To draft a Buy-Sell Agreement that satisfies all owners and precludes future conflict, the owners need to understand their goals, their options and a future transaction’s ramifications.

It is not necessary that the same agreement apply to all owners of an entity. YAHNIAN LAW CORPORATION can help clarify owners’ choices and facilitate discussion. One way to go about it is to gather all parties to the agreement and their advisers at a neutral, comfortable site. Discussion points the parties must resolve to plan, draft, and implement a Buy-Sell Agreement include, but are not limited to, the following:

(a) The definition of value the agreement will use. The options include using an objective formula such as multiple of earnings, multiple of revenue or multiple of book value. Some practitioners consider formulas objective (an advantage), but others say they may miss subjective factors associated with a business (a disadvantage);

(b) Whether to employ an independent business valuator. If yes, the parties must decide how to select the professionals, how many to use and how to reconcile differences in valuations. If a Buy-Sell Agreement directs the use of independent business valuators, the standard of value that appraisers use may be fair market value, fair value, investment value, intrinsic value or book value.

(c) Periodic agreement of the appropriate value by the owners. Buy-Sell Agreements with this provision will need to be modified at regular intervals. Resolve how often the contract should be updated, how those changes will be documented and what happens if the agreement is not updated. Owners should ensure that all changes to the agreement are documented and properly executed.

(d) The option to let the price and terms of an offer from a third party establish the price. The parties can decide to let a third party’s offer to purchase an interest in the entity set a price for the business interest.

(e) The option trigger events. See Section 6 below.

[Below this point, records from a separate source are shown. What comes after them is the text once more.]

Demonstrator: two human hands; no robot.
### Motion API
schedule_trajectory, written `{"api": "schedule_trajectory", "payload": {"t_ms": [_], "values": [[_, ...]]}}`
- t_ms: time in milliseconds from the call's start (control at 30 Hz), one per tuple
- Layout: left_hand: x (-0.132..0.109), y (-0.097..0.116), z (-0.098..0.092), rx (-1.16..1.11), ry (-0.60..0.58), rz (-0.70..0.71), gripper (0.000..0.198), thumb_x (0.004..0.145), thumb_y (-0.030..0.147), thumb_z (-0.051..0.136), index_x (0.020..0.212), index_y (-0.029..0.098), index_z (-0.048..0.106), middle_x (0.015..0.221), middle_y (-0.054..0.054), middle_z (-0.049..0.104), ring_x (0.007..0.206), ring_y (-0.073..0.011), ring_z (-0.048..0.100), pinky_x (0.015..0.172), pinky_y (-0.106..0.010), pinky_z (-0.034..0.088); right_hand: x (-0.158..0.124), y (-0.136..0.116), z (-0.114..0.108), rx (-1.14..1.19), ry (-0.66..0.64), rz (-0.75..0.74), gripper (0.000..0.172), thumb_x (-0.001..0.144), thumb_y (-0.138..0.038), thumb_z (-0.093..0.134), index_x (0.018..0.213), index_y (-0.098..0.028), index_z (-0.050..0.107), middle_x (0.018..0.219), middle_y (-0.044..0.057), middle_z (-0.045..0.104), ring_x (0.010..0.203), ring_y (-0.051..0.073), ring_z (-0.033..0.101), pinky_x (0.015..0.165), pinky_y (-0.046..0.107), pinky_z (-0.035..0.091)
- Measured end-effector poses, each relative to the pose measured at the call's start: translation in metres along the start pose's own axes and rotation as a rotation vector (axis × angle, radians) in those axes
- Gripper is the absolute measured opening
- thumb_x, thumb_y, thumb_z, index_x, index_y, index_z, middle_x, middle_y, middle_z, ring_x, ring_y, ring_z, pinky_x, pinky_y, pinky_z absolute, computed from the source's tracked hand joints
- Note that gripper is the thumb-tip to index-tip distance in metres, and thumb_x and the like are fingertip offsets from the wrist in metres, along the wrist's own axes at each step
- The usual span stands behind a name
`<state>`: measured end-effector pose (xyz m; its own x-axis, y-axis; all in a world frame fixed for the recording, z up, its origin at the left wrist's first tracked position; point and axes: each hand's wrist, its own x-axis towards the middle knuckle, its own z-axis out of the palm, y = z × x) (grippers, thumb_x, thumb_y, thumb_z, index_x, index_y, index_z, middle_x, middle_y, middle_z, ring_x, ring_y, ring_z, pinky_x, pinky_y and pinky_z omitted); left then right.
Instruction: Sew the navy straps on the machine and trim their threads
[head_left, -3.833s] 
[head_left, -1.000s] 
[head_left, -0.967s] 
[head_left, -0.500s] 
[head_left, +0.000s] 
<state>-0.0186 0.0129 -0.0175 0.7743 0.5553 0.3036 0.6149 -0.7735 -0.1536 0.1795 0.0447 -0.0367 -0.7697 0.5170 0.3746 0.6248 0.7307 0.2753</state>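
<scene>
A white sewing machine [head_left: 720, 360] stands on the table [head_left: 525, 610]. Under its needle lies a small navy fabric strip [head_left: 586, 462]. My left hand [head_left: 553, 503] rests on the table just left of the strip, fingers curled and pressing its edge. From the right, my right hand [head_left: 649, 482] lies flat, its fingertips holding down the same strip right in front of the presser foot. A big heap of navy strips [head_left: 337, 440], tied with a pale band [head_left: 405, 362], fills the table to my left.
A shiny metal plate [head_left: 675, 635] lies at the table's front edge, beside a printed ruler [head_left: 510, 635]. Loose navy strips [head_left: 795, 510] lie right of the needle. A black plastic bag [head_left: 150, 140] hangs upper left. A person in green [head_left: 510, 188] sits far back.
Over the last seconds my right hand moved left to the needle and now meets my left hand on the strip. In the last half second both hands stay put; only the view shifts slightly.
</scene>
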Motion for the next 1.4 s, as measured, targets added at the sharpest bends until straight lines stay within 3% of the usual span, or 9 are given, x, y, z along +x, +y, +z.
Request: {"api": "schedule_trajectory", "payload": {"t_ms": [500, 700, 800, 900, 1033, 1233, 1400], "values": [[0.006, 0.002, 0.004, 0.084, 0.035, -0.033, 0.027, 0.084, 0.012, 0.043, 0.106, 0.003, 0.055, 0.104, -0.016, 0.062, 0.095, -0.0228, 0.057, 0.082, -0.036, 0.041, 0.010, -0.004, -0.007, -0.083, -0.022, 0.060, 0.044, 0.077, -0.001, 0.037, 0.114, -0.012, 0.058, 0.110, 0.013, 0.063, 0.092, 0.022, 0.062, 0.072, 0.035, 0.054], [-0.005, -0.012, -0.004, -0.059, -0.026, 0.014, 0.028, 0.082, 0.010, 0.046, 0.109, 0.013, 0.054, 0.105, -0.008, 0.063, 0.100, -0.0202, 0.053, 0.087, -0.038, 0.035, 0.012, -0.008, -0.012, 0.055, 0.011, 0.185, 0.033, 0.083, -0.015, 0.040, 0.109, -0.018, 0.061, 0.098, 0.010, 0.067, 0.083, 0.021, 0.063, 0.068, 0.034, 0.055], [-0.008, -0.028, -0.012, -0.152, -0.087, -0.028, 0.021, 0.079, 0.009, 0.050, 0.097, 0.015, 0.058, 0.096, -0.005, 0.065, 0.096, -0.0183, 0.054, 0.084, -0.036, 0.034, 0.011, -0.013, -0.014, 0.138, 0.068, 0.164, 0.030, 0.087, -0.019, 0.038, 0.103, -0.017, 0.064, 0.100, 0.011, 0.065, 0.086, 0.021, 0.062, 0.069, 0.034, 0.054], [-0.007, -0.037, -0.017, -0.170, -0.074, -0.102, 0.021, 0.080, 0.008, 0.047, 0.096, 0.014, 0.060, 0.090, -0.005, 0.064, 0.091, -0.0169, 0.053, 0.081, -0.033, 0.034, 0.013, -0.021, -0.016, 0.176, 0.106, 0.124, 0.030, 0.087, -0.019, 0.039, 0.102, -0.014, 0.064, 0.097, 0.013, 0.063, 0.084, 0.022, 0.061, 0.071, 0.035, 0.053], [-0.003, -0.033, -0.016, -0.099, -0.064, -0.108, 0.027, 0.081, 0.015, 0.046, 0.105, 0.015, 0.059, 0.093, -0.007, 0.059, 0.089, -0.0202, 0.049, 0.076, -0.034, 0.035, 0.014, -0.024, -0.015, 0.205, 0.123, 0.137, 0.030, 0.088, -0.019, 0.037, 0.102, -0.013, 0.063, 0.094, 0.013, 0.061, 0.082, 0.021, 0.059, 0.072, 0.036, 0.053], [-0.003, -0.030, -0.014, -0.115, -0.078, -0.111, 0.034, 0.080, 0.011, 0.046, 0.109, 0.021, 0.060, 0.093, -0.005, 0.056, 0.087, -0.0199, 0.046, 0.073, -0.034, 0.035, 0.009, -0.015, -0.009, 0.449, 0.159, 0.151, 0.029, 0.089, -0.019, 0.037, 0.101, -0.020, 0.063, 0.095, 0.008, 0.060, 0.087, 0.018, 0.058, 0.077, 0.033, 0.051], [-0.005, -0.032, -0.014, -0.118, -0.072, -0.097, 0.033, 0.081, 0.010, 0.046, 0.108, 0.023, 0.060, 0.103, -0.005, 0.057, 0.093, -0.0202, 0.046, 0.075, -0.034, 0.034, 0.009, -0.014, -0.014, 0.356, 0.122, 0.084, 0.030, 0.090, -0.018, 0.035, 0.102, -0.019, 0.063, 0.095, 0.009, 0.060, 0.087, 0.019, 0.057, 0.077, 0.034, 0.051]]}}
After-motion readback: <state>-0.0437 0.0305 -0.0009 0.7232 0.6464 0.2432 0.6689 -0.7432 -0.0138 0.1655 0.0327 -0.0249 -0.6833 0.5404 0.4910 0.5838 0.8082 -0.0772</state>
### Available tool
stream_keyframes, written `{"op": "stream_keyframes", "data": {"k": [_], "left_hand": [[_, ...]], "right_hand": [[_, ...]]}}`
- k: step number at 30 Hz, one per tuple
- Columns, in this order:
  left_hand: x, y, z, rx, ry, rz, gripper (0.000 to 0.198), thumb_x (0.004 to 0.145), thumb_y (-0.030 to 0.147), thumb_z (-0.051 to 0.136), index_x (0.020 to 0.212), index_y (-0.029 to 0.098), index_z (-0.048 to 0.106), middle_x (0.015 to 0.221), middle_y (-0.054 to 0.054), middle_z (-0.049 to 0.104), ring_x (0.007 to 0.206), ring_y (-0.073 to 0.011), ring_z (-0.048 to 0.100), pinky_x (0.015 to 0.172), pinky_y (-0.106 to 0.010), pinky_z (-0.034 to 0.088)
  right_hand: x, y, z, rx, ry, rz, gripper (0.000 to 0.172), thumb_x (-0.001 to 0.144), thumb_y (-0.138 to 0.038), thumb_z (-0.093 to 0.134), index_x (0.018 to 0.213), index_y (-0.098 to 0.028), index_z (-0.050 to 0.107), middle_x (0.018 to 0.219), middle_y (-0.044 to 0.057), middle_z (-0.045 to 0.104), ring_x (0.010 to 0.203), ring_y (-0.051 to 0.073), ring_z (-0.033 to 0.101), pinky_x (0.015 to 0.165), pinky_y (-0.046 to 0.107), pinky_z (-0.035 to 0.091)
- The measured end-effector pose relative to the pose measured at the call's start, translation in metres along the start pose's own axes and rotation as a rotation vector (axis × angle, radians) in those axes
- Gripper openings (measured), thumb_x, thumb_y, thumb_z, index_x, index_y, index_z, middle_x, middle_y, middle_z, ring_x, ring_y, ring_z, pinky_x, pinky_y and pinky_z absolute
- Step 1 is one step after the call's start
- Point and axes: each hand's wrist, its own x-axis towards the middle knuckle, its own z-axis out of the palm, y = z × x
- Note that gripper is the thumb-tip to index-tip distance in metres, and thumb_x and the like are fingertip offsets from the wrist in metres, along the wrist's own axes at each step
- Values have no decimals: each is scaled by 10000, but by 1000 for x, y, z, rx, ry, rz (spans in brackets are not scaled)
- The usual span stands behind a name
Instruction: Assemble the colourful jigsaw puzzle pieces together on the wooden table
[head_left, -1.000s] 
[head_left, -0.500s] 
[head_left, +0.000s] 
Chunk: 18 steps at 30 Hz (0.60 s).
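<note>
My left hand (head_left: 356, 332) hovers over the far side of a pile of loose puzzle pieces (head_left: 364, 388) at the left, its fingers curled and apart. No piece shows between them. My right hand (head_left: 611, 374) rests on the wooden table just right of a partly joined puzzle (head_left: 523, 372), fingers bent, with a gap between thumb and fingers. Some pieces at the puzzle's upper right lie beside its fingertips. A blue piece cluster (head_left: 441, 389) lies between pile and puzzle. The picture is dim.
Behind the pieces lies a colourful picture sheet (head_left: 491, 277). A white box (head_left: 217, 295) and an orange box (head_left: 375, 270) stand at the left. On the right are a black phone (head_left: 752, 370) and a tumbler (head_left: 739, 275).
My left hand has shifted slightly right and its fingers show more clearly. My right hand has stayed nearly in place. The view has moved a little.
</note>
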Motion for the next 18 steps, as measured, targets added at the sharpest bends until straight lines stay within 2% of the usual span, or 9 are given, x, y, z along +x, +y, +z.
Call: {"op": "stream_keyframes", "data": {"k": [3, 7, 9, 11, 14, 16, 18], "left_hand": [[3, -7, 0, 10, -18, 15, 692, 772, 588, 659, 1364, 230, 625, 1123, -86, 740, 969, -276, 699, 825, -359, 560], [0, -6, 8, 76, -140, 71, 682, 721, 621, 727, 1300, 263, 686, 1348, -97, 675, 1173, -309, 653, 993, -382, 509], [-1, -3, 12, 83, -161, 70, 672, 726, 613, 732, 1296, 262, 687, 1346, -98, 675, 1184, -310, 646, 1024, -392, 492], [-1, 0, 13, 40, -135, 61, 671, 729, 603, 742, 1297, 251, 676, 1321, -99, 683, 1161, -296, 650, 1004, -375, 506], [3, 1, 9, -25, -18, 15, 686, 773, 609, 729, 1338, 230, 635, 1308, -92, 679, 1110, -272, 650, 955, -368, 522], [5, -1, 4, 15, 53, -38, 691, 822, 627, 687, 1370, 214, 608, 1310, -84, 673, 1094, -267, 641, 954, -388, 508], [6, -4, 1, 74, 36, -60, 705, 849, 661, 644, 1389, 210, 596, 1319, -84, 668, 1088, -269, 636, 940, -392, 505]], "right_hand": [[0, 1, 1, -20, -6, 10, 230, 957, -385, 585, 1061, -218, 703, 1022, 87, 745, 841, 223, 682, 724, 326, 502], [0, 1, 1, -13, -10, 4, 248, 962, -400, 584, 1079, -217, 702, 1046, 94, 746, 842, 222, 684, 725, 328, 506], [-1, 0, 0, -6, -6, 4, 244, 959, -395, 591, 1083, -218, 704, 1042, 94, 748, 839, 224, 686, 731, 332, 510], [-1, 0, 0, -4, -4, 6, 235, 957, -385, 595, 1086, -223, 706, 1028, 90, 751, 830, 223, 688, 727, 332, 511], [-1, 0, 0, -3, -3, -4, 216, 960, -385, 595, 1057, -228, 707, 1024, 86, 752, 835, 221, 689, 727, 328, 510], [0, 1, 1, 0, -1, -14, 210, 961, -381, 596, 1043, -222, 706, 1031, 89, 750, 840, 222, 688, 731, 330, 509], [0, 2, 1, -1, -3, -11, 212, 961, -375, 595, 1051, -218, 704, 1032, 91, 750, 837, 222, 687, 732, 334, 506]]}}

(f) Life insurance funding mechanisms. See Section 9 below.

5.2 Drafting.

Once the main points of the agreement have been discussed, and all, or most, of the issues have been resolved, YAHNIAN LAW CORPORATION can draft a Buy-Sell Agreement. The initial draft will then be sent to each owner, and each owner’s CPA and/or separate legal counsel, for review. Each owner will have the opportunity to review the initial draft and offer suggested changes. If necessary, the parties can meet again to resolve any differences.

5.3 Approval and Implementation.

When the Buy-Sell Agreement is acceptable to all parties, the parties can sign the agreement, and any needed additional documents, either at the same time or separately.

The implementation of the Buy-Sell Agreement is as important as its creation. The parties are now obligated to takes every action needed, including funding the agreement, giving necessary notices, and acting in good faith, to implement the agreement.

6. WHAT EVENTS SHOULD BE COVERED IN A BUY-SELL AGREEMENT?

Typically, the events that trigger the buyout of an owner’s interest are:

• The retirement or resignation of an owner;

• An attractive offer from an outsider to purchase an owner’s interest;

• A divorce settlement in which an owner’s ex-spouse stands to receive all or part of an owner’s interest;

• The foreclosure of a debt secured by an owner’s interest;

• The personal bankruptcy of an owner; or

• The disability, death, or incapacity of an owner.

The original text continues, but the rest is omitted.